Cocktails and Cannabis: CDOT’s guide to a safe holiday season

Traffic Safety Pulse News

A house lit up with Christmas decorations and lights at nighttime. Text overlay is, "Cocktails and cannabis. Your ultimate guide to getting home safe this holiday season."

The holidays can be a time of indulgence and excess — family gatherings, work parties and special nights out with friends. It is a time to max out your belt loops and enjoy a few of the more intoxicating pleasures — eggnog, holiday cocktails and perhaps a little cannabis. But, even if you are taking it easy, one cocktail or craft beer plus a hit of flower or half a gummy can impair you enough to put you at risk of a DUI.

So, here is CDOT’s ultimate holiday guide to getting home safe.

Potency is a tricky thing

Edibles, tinctures, flower, dabs, topicals, oh my! Even though all products in Colorado have THC content listed on the packaging, dosing, product, method of consumption, the amount of sleep you’ve had, what you’ve eaten, etc. all affect how impaired you get. So, don’t assume you’re good to drive even if you’re conscientious about your dosing. Why take the risk?

Use the tools at hand

Have you heard of personal smartphone breathalyzers? Well, they’re a thing. CDOT has worked for years to equip people with personal breathalyzers as part of its Heat Is On campaign. The devices provide an estimate of your blood alcohol content. But if you’ve been consuming cannabis as well, you can be under the legal limit of both and still be impaired enough to get a DUI. Combining substances can significantly amplify your level of intoxication.

Just say no

And no, that’s not what we mean. Just say no to that 900th holiday party you were invited to and take the opportunity to relax and imbibe at home. Then you have no worries at all. Except maybe about how you’re going to get to the kitchen without missing your favorite part of “It’s a Wonderful Life.”

Choose a side, any side

Combining cannabis with alcohol amplifies the intoxicating effects of both. So, maybe just go with one or the other. Either way, we still recommend you always find a sober ride to your surely festive destination.

Timing is everything (or nothing)

Alcohol is metabolized by your body at a predictable rate, so it’s possible to calculate when you’re going to be sober enough to drive home. Cannabis, on the other hand, is much less predictable. It could take up to eight hours for the impairing effects to wear off — for edibles in particular. So “waiting it out” may be a strategy that does not work.

How much do you really know about cannabis and driving?

An amazing plant to be sure, but in our experience, people have a lot to learn about cannabis sativa, indica and everything in between — especially when it comes to the laws, science, history and physiological effects of the plant. Think you know it all? Take our quiz to find out. Really want to become an expert? We’ve partnered with Learn Brands, an online budtender education platform, to teach budtenders and anyone who’s interested more about cannabis impaired driving.

Psssst … what’s the best way to save money this holiday season?

Hint: It involves not having to spend more than $13,000 on a DUI. That’s how much it can cost with all the associated fines, legal fees and more.

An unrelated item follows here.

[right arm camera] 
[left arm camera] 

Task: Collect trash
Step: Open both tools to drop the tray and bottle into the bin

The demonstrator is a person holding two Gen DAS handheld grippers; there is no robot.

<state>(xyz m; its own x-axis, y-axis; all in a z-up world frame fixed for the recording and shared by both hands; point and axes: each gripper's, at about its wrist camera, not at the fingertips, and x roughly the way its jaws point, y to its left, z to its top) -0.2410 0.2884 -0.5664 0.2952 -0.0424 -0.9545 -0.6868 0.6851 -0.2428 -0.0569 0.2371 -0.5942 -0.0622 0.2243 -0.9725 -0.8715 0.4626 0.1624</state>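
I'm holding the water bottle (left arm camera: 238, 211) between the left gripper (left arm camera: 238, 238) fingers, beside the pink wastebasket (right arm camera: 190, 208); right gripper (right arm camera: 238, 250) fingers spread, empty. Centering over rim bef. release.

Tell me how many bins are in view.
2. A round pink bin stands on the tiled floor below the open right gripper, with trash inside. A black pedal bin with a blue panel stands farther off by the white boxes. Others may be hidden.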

Whether it’s alcohol, cannabis or a combination of both, DUIs have more than just a human cost.

Protect what you love

Of course, the most important things in the world are your friends, family, partner and your own health and well-being. Banter aside, CDOT, safety advocates and law enforcement officers statewide are doing everything they can this holiday to try to educate and protect you from the potential of experiencing a serious injury or death related to impaired driving. This holiday season, please choose to never drive impaired. And encourage all of your loved ones to do the same.